• **Task item**:
Leaving out each picture, transcribe the lines of the listing below exactly from the first through the line that contains "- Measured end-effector".
☆ ☆ ☆ ☆
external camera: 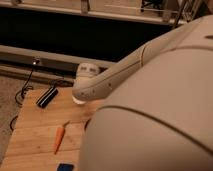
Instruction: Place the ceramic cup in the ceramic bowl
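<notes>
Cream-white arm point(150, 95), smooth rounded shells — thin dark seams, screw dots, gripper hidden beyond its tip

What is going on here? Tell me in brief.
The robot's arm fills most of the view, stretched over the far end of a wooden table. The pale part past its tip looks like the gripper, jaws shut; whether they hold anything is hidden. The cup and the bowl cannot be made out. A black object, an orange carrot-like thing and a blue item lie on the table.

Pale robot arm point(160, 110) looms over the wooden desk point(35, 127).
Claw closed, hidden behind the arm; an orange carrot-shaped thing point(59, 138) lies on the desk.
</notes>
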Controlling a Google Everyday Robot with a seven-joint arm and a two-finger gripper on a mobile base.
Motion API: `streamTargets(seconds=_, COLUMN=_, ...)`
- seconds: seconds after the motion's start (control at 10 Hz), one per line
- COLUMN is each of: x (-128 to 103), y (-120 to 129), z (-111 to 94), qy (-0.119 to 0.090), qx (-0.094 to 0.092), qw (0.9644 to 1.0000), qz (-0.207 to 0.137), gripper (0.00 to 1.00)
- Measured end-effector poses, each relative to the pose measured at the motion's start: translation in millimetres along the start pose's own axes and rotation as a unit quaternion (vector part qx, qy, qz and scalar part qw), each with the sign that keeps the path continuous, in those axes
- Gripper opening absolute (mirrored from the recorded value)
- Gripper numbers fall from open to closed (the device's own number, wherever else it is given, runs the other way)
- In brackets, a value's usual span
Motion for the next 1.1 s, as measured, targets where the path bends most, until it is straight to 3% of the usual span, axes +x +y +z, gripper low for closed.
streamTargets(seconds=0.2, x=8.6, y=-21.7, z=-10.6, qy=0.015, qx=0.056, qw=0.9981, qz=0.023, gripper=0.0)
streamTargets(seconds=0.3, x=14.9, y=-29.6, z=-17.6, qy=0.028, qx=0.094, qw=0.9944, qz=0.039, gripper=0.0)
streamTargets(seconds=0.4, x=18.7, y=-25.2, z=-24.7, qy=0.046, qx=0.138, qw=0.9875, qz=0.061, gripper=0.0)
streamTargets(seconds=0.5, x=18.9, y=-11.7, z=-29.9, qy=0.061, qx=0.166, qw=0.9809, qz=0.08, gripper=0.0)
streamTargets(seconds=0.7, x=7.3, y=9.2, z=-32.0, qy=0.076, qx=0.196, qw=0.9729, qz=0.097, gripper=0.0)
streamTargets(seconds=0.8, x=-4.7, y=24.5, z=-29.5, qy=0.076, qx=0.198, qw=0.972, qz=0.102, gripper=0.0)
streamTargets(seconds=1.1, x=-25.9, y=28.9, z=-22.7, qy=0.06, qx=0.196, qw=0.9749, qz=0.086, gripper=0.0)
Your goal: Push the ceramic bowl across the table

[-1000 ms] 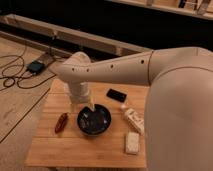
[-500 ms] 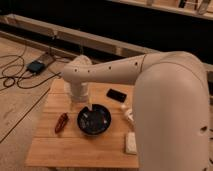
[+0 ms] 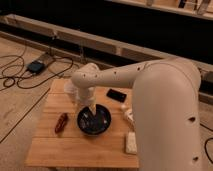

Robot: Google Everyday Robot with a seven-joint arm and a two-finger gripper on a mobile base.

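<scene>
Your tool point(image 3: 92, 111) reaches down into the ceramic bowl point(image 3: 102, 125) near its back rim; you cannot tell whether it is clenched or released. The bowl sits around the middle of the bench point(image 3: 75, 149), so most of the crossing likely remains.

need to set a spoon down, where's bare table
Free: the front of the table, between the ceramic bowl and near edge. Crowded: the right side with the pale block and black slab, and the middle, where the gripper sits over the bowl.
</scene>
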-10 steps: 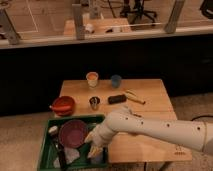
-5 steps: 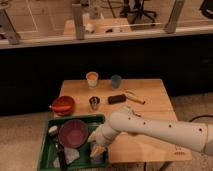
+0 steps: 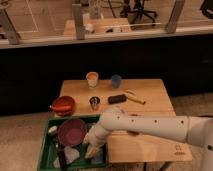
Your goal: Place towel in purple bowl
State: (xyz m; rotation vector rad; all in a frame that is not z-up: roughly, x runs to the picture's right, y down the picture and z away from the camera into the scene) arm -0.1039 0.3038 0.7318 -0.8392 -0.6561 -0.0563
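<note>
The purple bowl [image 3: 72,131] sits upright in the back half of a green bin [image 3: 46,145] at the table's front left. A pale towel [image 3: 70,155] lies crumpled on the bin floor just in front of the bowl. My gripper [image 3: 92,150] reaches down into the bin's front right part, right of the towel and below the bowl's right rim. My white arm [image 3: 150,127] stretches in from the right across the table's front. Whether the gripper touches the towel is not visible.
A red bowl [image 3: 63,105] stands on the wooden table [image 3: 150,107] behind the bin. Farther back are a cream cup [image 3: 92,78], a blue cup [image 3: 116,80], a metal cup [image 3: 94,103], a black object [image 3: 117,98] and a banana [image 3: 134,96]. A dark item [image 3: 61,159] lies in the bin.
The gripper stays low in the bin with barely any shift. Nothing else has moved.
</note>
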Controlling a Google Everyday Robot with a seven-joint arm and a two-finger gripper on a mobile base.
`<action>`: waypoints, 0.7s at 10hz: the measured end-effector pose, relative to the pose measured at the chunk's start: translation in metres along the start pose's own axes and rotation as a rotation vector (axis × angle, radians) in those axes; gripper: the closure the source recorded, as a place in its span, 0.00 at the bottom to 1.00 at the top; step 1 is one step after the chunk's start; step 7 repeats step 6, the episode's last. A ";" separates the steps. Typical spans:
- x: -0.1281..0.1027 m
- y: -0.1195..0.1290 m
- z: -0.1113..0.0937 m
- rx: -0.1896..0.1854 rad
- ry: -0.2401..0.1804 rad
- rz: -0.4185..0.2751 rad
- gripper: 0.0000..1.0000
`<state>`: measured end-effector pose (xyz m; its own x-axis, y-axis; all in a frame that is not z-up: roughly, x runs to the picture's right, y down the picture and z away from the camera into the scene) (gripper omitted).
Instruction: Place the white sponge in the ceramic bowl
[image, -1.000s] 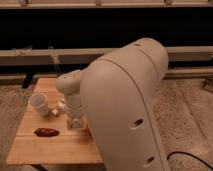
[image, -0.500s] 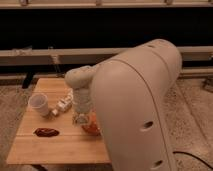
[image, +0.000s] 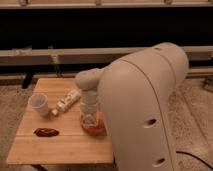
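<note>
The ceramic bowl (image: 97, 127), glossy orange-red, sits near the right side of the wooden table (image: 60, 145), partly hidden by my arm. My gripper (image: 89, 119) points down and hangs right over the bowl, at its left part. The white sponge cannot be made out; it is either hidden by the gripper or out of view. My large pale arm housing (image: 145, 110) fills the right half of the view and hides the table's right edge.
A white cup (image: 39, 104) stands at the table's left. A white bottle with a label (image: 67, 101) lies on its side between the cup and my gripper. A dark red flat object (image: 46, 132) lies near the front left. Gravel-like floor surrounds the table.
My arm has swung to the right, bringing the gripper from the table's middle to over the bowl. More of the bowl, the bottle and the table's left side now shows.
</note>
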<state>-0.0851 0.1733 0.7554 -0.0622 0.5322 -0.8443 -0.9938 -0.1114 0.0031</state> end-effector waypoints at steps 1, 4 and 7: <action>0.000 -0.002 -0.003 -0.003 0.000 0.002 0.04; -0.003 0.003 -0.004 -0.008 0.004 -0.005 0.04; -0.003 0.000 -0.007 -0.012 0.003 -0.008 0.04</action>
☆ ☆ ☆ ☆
• **Reply to the exercise**:
external camera: 
Instruction: Place the ceramic cup in the ceramic bowl
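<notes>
Cream-white arm point(150, 95), smooth rounded shells — thin dark seams, screw dots, gripper hidden beyond its tip

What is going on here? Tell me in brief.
The robot's arm fills most of the view, stretched over the far end of a wooden table. The pale part past its tip looks like the gripper, jaws shut; whether they hold anything is hidden. The cup and the bowl cannot be made out. A black object, an orange carrot-like thing and a blue item lie on the table.

Pale robot arm point(160, 110) looms over the wooden desk point(35, 127).
Claw closed, hidden behind the arm; an orange carrot-shaped thing point(59, 138) lies on the desk.
</notes>
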Controlling a Google Everyday Robot with a seven-joint arm and a two-finger gripper on a mobile base.
Motion API: `streamTargets(seconds=_, COLUMN=_, ...)`
- seconds: seconds after the motion's start (control at 10 Hz), one per line
- COLUMN is each of: x (-128 to 103), y (-120 to 129), z (-111 to 94), qy (-0.119 to 0.090), qx (-0.094 to 0.092), qw (0.9644 to 1.0000), qz (-0.207 to 0.137), gripper (0.00 to 1.00)
- Measured end-effector poses, each relative to the pose measured at the motion's start: translation in millimetres along the start pose's own axes and rotation as a unit quaternion (vector part qx, qy, qz and scalar part qw), each with the sign that keeps the path continuous, in those axes

There is no more to this exercise.